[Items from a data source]
● ● ●

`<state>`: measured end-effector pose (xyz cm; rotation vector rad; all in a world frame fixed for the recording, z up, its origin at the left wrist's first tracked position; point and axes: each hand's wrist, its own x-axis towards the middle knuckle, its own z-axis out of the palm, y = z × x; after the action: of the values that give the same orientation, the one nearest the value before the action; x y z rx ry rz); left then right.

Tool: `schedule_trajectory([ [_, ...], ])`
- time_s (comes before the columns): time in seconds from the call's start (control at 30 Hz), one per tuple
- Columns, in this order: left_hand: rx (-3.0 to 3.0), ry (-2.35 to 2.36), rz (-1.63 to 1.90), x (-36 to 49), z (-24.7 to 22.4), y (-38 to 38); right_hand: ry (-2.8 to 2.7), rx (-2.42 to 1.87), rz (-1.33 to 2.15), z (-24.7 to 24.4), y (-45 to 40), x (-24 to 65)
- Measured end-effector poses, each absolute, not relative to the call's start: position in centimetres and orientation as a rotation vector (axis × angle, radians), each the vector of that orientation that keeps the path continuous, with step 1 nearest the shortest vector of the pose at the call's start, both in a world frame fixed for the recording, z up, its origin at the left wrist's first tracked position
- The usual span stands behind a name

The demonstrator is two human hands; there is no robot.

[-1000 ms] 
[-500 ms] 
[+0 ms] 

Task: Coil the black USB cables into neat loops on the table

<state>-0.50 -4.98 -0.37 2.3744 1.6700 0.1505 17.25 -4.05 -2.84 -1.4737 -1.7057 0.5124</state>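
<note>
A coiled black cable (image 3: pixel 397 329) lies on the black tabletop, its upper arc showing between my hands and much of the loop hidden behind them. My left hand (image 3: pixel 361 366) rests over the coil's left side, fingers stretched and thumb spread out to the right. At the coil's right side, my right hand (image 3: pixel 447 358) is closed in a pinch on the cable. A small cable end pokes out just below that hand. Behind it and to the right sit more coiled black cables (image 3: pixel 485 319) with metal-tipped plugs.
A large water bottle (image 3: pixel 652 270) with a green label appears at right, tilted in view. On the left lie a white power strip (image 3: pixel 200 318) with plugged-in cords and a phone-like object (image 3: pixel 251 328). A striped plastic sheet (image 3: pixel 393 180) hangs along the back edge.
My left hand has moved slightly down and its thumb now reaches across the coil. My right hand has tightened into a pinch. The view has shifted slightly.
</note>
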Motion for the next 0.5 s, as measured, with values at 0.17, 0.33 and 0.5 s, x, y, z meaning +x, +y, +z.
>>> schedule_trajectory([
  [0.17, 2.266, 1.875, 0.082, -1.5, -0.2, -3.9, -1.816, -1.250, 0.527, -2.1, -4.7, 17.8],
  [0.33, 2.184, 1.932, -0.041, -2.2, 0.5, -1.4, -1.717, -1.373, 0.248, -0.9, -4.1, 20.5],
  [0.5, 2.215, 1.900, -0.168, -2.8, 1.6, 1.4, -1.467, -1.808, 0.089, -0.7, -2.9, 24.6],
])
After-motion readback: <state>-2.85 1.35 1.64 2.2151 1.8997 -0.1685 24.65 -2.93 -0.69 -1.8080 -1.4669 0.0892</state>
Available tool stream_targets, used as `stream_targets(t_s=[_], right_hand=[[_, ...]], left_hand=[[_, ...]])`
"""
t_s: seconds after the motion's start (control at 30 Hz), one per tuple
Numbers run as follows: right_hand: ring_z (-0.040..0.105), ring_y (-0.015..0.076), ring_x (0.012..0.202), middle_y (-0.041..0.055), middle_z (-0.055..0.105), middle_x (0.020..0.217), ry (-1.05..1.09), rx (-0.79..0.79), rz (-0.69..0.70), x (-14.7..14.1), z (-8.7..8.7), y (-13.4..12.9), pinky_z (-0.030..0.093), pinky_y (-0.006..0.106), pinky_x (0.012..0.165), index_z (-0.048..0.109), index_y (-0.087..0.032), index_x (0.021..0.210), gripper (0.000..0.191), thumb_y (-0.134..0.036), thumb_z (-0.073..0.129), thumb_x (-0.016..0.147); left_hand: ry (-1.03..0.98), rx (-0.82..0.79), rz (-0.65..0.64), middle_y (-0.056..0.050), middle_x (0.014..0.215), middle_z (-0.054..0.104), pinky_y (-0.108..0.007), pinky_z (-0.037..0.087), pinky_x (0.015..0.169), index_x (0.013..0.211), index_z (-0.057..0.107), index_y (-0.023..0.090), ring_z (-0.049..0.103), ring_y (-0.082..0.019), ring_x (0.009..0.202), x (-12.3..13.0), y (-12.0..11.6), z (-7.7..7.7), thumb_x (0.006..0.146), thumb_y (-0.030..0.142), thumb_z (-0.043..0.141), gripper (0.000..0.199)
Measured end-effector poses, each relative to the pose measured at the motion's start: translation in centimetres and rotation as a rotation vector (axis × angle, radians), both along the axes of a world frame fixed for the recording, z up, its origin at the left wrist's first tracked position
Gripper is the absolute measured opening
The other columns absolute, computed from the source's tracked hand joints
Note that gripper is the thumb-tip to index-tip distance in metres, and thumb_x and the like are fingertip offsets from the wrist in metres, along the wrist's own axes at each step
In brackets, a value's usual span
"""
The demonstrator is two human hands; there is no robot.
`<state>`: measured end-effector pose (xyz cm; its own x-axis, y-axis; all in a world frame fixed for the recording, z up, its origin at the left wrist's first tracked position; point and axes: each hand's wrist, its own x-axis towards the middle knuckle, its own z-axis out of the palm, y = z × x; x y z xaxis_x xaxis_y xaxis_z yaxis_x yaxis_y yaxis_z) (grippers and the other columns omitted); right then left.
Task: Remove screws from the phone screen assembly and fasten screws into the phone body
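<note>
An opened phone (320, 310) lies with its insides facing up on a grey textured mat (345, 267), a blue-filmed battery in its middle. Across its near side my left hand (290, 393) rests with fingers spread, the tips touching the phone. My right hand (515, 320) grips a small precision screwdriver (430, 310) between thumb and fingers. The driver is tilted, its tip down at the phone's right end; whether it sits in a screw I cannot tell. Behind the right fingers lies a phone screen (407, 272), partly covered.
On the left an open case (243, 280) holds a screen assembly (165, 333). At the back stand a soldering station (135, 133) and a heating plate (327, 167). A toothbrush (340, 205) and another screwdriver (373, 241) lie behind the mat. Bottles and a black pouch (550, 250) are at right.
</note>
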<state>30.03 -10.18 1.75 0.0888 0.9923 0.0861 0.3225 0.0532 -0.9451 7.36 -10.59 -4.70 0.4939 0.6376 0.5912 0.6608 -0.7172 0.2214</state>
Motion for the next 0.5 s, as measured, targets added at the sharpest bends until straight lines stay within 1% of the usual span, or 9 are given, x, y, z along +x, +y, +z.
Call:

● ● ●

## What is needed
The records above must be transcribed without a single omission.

## Solved problem
`<state>`: measured end-effector pose (xyz cm; rotation vector rad; all in a world frame fixed for the recording, z up, its origin at the left wrist's first tracked position; point and axes: each hand's wrist, its own x-axis towards the middle knuckle, its own z-axis out of the palm, y = z × x; after the action: of the values that give the same orientation, the one nearest the value before the action; x y z rx ry rz); left then right.

Tool: `schedule_trajectory([ [_, ...], ])`
- time_s (comes before the columns): time in seconds from the call's start (control at 30 Hz), one per tuple
- Columns, in this order: left_hand: rx (-3.0 to 3.0), ry (-2.35 to 2.36), rz (-1.63 to 1.90), x (-36 to 49), z (-24.7 to 22.4), y (-38 to 38); right_hand: ry (-2.8 to 2.7), rx (-2.42 to 1.87), rz (-1.33 to 2.15), z (-24.7 to 24.4), y (-45 to 40), x (-24 to 65)
- Measured end-effector poses, each absolute, not relative to the call's start: position in centimetres and orientation as a rotation vector (axis × angle, radians), each the vector of that orientation that keeps the path continuous, with step 1 nearest the shortest vector of the pose at the call's start, both in a world frame fixed for the recording, z up, its origin at the left wrist's first tracked position
- The usual span stands behind a name

The demonstrator is two human hands; there is no robot.

[-1000 ms] 
[-500 ms] 
[+0 ms] 

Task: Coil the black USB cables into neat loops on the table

<state>-0.50 -4.98 -0.37 2.3744 1.6700 0.1505 17.25 -4.05 -2.84 -1.4737 -1.7057 0.5124</state>
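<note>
A coiled black cable (image 3: pixel 397 329) lies on the black tabletop, its upper arc showing between my hands and much of the loop hidden behind them. My left hand (image 3: pixel 361 366) rests over the coil's left side, fingers stretched and thumb spread out to the right. At the coil's right side, my right hand (image 3: pixel 447 358) is closed in a pinch on the cable. A small cable end pokes out just below that hand. Behind it and to the right sit more coiled black cables (image 3: pixel 485 319) with metal-tipped plugs.
A large water bottle (image 3: pixel 652 270) with a green label appears at right, tilted in view. On the left lie a white power strip (image 3: pixel 200 318) with plugged-in cords and a phone-like object (image 3: pixel 251 328). A striped plastic sheet (image 3: pixel 393 180) hangs along the back edge.
My left hand has moved slightly down and its thumb now reaches across the coil. My right hand has tightened into a pinch. The view has shifted slightly.
</note>
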Motion for the next 0.5 s, as measured, with values at 0.17, 0.33 and 0.5 s, x, y, z meaning +x, +y, +z.
>>> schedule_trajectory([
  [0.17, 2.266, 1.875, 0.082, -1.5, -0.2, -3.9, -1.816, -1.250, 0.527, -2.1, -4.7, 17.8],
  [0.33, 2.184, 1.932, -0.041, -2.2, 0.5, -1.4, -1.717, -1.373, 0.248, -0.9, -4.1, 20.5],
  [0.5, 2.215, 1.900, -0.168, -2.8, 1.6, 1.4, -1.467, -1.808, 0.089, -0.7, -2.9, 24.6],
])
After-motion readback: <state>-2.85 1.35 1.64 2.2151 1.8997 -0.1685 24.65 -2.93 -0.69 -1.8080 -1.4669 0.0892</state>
Available tool stream_targets, used as `stream_targets(t_s=[_], right_hand=[[_, ...]], left_hand=[[_, ...]])`
"""
t_s: seconds after the motion's start (control at 30 Hz), one per tuple
Numbers run as follows: right_hand: ring_z (-0.040..0.105), ring_y (-0.015..0.076), ring_x (0.012..0.202), middle_y (-0.041..0.055), middle_z (-0.055..0.105), middle_x (0.020..0.217), ry (-1.05..1.09), rx (-0.79..0.79), rz (-0.69..0.70), x (-14.7..14.1), z (-8.7..8.7), y (-13.4..12.9), pinky_z (-0.030..0.093), pinky_y (-0.006..0.106), pinky_x (0.012..0.165), index_z (-0.048..0.109), index_y (-0.087..0.032), index_x (0.021..0.210), gripper (0.000..0.191), thumb_y (-0.134..0.036), thumb_z (-0.073..0.129), thumb_x (-0.016..0.147); left_hand: ry (-1.03..0.98), rx (-0.82..0.79), rz (-0.65..0.64), middle_y (-0.056..0.050), middle_x (0.014..0.215), middle_z (-0.054..0.104), pinky_y (-0.108..0.007), pinky_z (-0.037..0.087), pinky_x (0.015..0.169), index_x (0.013..0.211), index_z (-0.057..0.107), index_y (-0.023..0.090), ring_z (-0.049..0.103), ring_y (-0.082..0.019), ring_x (0.009..0.202), x (-12.3..13.0), y (-12.0..11.6), z (-7.7..7.7), thumb_x (0.006..0.146), thumb_y (-0.030..0.142), thumb_z (-0.043..0.141), gripper (0.000..0.199)
Measured end-effector poses, each relative to the pose measured at the motion's start: translation in centimetres and rotation as a rotation vector (axis × angle, radians), both along the axes of a world frame fixed for the recording, z up, its origin at the left wrist's first tracked position
Gripper is the absolute measured opening
The other columns absolute, computed from the source's tracked hand joints
Note that gripper is the thumb-tip to index-tip distance in metres, and thumb_x and the like are fingertip offsets from the wrist in metres, along the wrist's own axes at each step
In brackets, a value's usual span
"""
The demonstrator is two human hands; there is no robot.
`<state>`: measured end-effector pose (xyz cm; its own x-axis, y-axis; all in a world frame fixed for the recording, z up, its origin at the left wrist's first tracked position; point and axes: each hand's wrist, its own x-axis towards the middle knuckle, its own z-axis out of the palm, y = z × x; x y z xaxis_x xaxis_y xaxis_z yaxis_x yaxis_y yaxis_z) (grippers and the other columns omitted); right then left.
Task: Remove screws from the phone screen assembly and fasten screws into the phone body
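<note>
An opened phone (320, 310) lies with its insides facing up on a grey textured mat (345, 267), a blue-filmed battery in its middle. Across its near side my left hand (290, 393) rests with fingers spread, the tips touching the phone. My right hand (515, 320) grips a small precision screwdriver (430, 310) between thumb and fingers. The driver is tilted, its tip down at the phone's right end; whether it sits in a screw I cannot tell. Behind the right fingers lies a phone screen (407, 272), partly covered.
On the left an open case (243, 280) holds a screen assembly (165, 333). At the back stand a soldering station (135, 133) and a heating plate (327, 167). A toothbrush (340, 205) and another screwdriver (373, 241) lie behind the mat. Bottles and a black pouch (550, 250) are at right.
</note>
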<state>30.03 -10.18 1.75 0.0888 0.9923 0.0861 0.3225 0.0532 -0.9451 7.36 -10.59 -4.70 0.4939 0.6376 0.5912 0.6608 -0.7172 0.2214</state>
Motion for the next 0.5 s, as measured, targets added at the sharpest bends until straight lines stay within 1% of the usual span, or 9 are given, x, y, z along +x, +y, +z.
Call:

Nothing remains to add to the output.